▸ Assignment: Each record must be reproduced exactly as it is shown.

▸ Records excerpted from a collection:
————————

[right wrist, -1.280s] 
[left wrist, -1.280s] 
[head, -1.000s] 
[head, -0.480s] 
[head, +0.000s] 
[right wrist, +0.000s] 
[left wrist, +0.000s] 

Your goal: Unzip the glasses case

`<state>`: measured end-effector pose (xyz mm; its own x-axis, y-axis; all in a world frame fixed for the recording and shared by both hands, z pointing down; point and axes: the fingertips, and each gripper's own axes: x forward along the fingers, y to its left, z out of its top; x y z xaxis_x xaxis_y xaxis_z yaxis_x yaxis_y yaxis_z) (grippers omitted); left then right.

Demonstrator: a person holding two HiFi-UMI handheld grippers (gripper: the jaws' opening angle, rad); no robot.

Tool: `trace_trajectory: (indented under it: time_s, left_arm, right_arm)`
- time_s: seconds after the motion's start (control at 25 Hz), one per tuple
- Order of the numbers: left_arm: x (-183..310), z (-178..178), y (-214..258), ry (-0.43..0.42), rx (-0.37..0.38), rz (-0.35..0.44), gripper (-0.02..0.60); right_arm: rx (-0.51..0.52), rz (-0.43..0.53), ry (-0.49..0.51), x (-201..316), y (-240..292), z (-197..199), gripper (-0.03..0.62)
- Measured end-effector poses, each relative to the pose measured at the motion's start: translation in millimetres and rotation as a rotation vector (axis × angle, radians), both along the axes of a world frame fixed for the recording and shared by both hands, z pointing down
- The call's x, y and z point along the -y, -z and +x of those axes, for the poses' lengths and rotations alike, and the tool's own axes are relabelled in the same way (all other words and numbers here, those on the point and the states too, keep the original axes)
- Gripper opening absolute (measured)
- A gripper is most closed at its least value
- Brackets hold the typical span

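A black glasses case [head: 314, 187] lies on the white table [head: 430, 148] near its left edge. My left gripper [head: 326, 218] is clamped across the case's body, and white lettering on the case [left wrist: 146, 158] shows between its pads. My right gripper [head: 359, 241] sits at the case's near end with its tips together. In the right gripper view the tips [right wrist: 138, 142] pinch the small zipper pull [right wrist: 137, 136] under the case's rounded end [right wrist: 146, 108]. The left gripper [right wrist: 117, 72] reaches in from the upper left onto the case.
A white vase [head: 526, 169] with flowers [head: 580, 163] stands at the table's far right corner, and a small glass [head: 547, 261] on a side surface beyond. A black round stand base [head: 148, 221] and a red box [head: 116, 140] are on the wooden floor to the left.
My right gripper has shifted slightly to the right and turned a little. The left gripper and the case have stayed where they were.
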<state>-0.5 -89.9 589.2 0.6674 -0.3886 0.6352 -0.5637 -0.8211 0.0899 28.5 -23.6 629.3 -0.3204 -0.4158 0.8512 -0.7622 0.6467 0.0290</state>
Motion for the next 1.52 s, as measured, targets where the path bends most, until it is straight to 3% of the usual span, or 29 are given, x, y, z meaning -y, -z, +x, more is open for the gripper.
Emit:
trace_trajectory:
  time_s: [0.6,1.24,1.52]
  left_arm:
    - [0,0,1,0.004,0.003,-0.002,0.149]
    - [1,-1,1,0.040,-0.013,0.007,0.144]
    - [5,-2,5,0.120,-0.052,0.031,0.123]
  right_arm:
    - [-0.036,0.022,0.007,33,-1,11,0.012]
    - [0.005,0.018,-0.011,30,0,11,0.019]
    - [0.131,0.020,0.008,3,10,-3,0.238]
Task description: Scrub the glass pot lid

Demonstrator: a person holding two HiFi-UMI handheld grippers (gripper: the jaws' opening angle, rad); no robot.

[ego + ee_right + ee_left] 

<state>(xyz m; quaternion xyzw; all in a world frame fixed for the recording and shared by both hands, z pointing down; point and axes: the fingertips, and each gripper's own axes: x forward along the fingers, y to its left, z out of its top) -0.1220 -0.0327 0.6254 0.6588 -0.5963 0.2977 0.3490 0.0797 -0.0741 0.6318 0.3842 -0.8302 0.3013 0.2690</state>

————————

▸ Answer section:
[right wrist, -1.280s] 
[left wrist, -1.280s] 
[head, -1.000s] 
[head, -0.480s] 
[head, +0.000s] 
[right wrist, +0.000s] 
[left wrist, +0.000s] 

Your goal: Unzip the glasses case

`<state>`: measured end-effector pose (xyz mm; its own x-axis, y-axis; all in a world frame fixed for the recording and shared by both hands, z pointing down; point and axes: the fingertips, and each gripper's own axes: x forward along the fingers, y to its left, z out of its top; x y z xaxis_x xaxis_y xaxis_z yaxis_x yaxis_y yaxis_z) (grippers omitted); left then right.

Demonstrator: a person holding two HiFi-UMI handheld grippers (gripper: the jaws' opening angle, rad); no robot.

Tool: `trace_trajectory: (indented under it: time_s, left_arm, right_arm)`
- time_s: seconds after the motion's start (control at 25 Hz), one per tuple
- Order of the numbers: left_arm: x (-183..310), z (-178..178), y (-214..258), ry (-0.43..0.42), rx (-0.37..0.38), rz (-0.35..0.44), gripper (-0.02..0.60); right_arm: rx (-0.51..0.52), rz (-0.43..0.53), ry (-0.49..0.51), x (-201..316), y (-240..292), z (-197..199), gripper (-0.03..0.62)
- Measured end-effector poses, each relative to the pose measured at the motion's start: translation in millimetres and rotation as a rotation vector (axis × angle, radians), both along the axes of a world frame fixed for the recording and shared by both hands, z pointing down
- The call's x, y and z point along the -y, -z and +x of those axes, for the poses' lengths and rotations alike, and the tool's own axes are relabelled in the same way (all other words and numbers here, those on the point and the states too, keep the original axes)
- Gripper opening absolute (measured)
- A gripper is most closed at its least value
- Brackets hold the typical span

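A black glasses case [head: 314, 187] lies on the white table [head: 430, 148] near its left edge. My left gripper [head: 326, 218] is clamped across the case's body, and white lettering on the case [left wrist: 146, 158] shows between its pads. My right gripper [head: 359, 241] sits at the case's near end with its tips together. In the right gripper view the tips [right wrist: 138, 142] pinch the small zipper pull [right wrist: 137, 136] under the case's rounded end [right wrist: 146, 108]. The left gripper [right wrist: 117, 72] reaches in from the upper left onto the case.
A white vase [head: 526, 169] with flowers [head: 580, 163] stands at the table's far right corner, and a small glass [head: 547, 261] on a side surface beyond. A black round stand base [head: 148, 221] and a red box [head: 116, 140] are on the wooden floor to the left.
My right gripper has shifted slightly to the right and turned a little. The left gripper and the case have stayed where they were.
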<state>-0.5 -89.9 589.2 0.6674 -0.3886 0.6352 -0.5637 -0.8211 0.0899 28.5 -23.6 629.3 -0.3204 -0.4158 0.8512 -0.7622 0.6467 0.0290</state>
Motion for the next 1.52 s, as measured, targets where the path bends most, until it is straight to 3% of the usual span, or 29 are given, x, y, z meaning -y, -z, +x, more is open for the gripper.
Emit:
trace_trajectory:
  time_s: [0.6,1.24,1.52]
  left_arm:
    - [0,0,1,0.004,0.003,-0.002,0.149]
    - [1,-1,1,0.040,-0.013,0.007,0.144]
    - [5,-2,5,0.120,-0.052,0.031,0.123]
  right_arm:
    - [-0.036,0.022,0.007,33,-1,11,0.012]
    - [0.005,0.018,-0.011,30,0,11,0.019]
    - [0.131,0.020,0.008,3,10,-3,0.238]
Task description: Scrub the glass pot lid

Demonstrator: a person holding two HiFi-UMI handheld grippers (gripper: the jaws' opening angle, rad); no robot.

[ego + ee_right + ee_left] 

<state>(xyz m; quaternion xyzw; all in a world frame fixed for the recording and shared by both hands, z pointing down; point and axes: the fingertips, and each gripper's own axes: x forward along the fingers, y to its left, z out of its top) -0.1220 -0.0327 0.6254 0.6588 -0.5963 0.2977 0.3490 0.0797 -0.0741 0.6318 0.3842 -0.8302 0.3013 0.2690</state>

Nothing else belongs to this exercise.